Exercise details ->
Exactly the lines from the start of the data below through the line that contains "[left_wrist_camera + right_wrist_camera" are to be copied, with pictures left out.

Collected data ->
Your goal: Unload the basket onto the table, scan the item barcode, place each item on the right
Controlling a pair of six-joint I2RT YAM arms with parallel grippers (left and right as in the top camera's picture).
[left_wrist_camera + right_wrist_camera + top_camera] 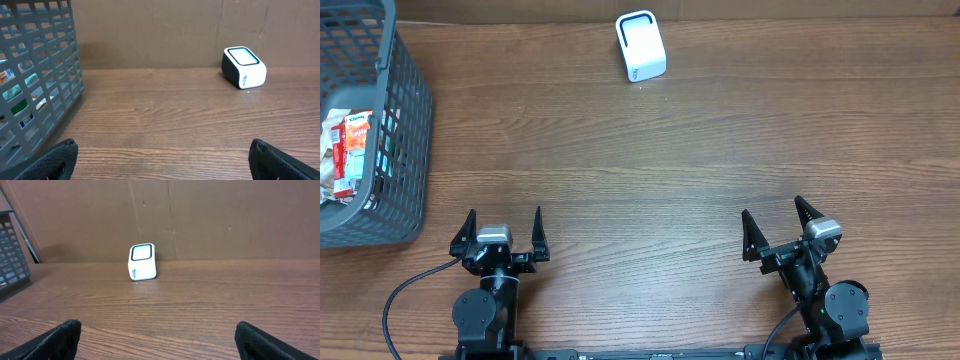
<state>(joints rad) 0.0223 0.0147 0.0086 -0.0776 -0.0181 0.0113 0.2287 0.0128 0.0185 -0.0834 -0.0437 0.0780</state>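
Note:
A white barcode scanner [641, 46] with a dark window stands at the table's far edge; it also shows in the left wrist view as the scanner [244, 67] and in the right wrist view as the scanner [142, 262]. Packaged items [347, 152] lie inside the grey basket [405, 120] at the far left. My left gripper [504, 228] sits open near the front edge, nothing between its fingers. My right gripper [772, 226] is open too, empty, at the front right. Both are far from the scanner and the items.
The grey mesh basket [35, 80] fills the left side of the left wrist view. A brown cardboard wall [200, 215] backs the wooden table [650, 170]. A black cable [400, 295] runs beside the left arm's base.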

Result of this exercise ->
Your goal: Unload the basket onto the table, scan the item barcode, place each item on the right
Controlling a pair of six-joint I2RT YAM arms with parallel grippers (left and right as in the top camera's picture).
[left_wrist_camera + right_wrist_camera + top_camera] 

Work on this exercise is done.